Task: Print, exactly as they appear in the listing below, the lines from the line with "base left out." to the line with "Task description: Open", with both end lines kept.

Information shown:
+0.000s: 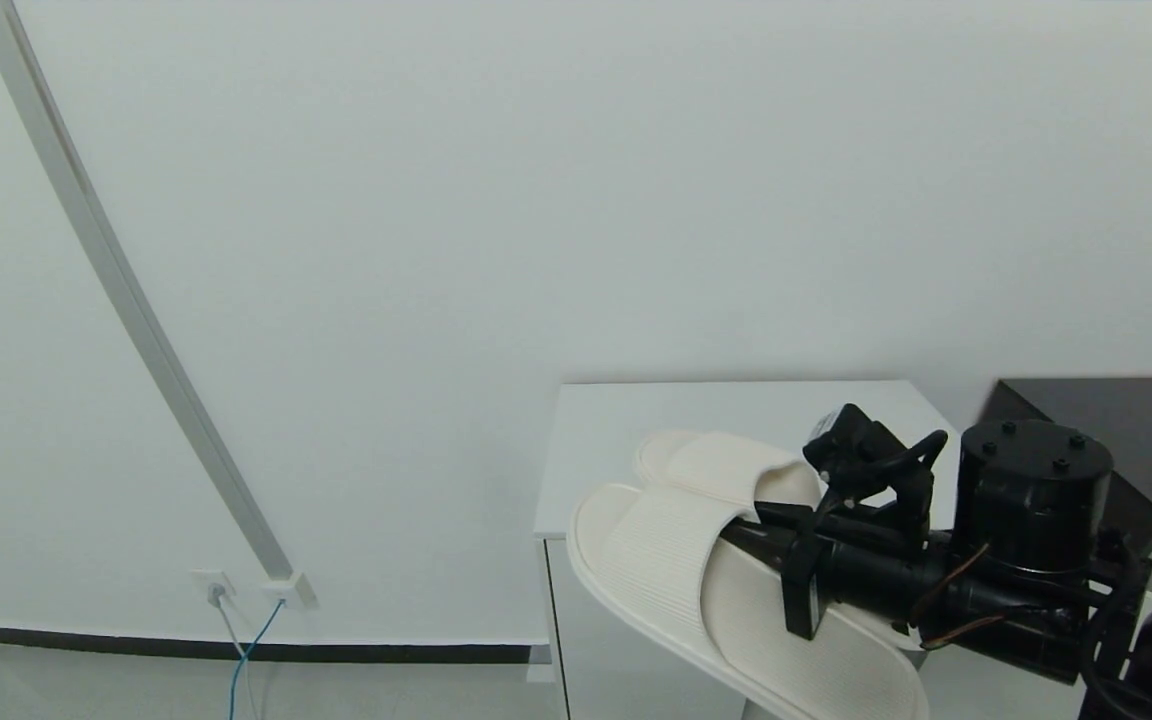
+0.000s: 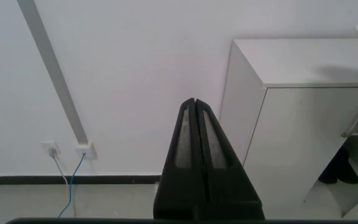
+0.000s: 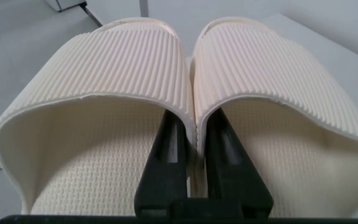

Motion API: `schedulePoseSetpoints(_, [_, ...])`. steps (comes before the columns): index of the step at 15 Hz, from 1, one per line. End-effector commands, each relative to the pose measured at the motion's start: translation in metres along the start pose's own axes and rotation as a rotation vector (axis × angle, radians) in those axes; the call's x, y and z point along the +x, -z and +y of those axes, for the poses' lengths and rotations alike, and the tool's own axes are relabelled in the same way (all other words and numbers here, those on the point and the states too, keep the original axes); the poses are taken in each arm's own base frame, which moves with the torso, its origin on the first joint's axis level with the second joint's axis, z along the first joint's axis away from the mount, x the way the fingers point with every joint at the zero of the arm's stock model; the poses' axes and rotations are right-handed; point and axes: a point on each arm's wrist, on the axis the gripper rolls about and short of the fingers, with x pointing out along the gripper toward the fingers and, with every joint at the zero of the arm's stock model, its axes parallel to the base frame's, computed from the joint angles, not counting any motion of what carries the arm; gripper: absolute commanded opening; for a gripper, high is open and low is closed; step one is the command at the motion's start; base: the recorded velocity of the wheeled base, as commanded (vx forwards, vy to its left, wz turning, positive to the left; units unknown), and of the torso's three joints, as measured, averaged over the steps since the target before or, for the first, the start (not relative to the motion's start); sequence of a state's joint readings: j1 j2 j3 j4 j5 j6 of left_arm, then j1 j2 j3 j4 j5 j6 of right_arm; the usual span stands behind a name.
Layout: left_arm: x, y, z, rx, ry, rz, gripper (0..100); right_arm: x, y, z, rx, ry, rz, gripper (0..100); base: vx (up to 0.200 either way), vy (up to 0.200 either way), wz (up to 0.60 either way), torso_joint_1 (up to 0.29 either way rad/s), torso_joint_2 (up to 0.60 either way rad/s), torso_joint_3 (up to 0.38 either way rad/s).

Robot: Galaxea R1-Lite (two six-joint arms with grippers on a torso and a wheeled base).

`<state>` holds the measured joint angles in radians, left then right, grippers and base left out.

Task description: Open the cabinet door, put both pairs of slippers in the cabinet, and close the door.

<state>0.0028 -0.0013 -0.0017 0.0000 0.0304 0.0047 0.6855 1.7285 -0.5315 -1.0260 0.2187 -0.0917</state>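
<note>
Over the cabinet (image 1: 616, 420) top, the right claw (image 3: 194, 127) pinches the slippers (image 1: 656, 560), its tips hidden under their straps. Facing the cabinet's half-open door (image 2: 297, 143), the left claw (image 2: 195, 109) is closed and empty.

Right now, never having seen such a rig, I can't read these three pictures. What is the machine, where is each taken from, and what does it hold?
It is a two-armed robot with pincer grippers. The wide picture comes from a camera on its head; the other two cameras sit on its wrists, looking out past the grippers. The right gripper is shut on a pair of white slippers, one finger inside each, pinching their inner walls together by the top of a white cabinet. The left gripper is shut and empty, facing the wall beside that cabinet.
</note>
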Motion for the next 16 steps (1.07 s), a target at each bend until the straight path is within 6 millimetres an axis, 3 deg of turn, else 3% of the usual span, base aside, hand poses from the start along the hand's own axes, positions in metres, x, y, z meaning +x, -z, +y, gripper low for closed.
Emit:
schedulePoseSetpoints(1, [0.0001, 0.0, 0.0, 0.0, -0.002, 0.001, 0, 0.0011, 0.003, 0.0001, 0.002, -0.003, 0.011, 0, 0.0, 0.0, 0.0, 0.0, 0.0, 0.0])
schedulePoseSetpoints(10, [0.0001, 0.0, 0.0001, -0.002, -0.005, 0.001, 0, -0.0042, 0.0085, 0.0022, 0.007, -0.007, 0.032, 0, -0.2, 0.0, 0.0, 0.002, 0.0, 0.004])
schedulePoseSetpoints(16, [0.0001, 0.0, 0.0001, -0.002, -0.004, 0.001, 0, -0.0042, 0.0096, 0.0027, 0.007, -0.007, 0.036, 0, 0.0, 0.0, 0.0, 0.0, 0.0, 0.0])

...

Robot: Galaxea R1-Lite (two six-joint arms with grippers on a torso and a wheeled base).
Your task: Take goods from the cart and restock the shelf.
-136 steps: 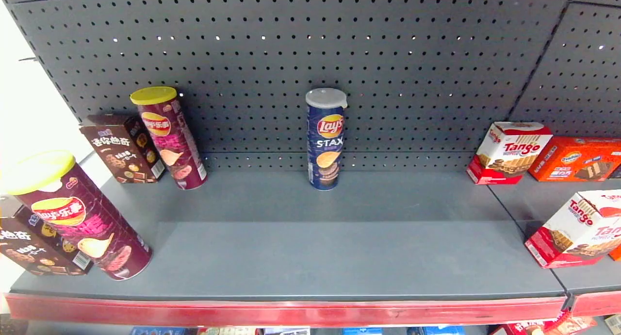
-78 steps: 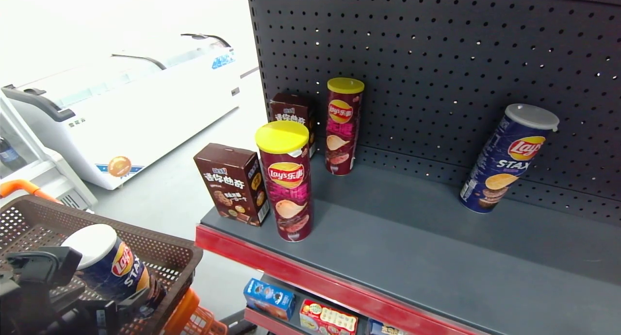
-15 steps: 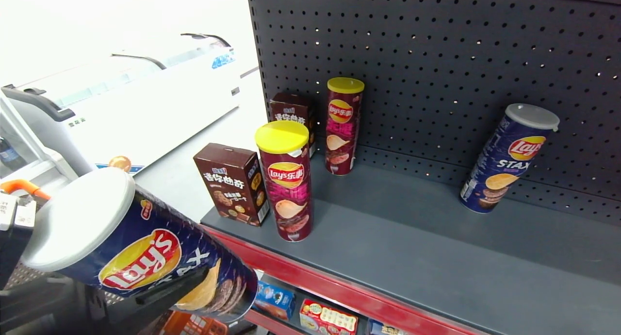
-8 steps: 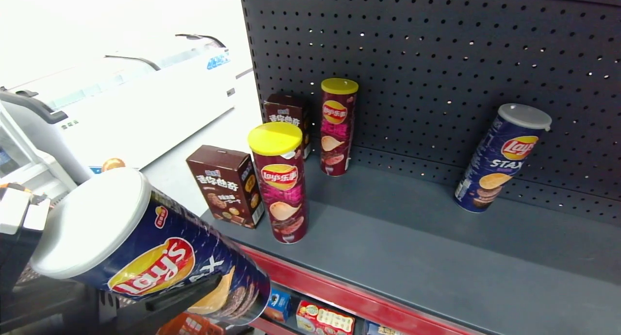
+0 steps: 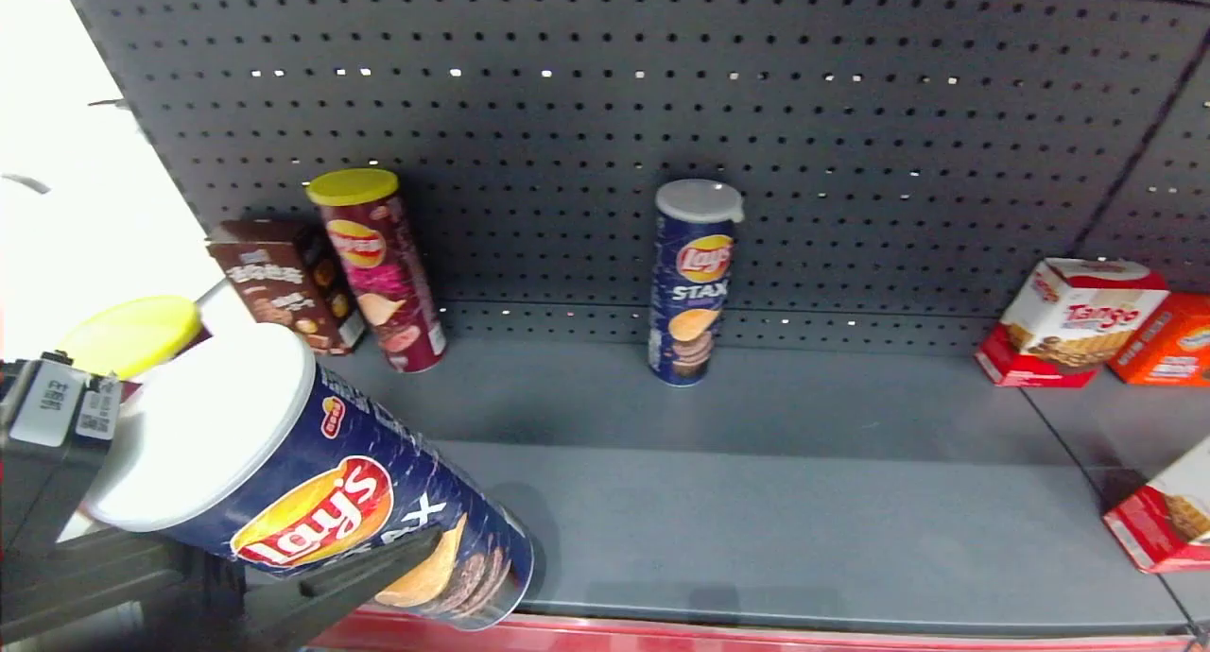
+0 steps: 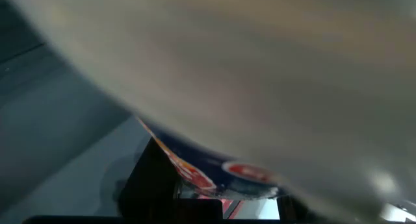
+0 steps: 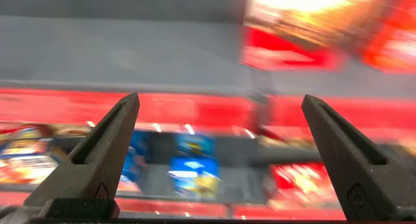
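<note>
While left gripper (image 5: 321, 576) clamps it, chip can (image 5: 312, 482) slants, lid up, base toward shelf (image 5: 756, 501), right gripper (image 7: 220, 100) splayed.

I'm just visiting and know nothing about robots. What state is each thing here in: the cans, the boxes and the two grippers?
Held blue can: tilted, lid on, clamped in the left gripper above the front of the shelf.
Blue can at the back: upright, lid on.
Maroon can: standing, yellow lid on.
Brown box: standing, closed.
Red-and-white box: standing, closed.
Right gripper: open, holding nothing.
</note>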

Result of this exercise:
`<state>` holds the measured joint angles in radians, left then right, grippers and base left out.

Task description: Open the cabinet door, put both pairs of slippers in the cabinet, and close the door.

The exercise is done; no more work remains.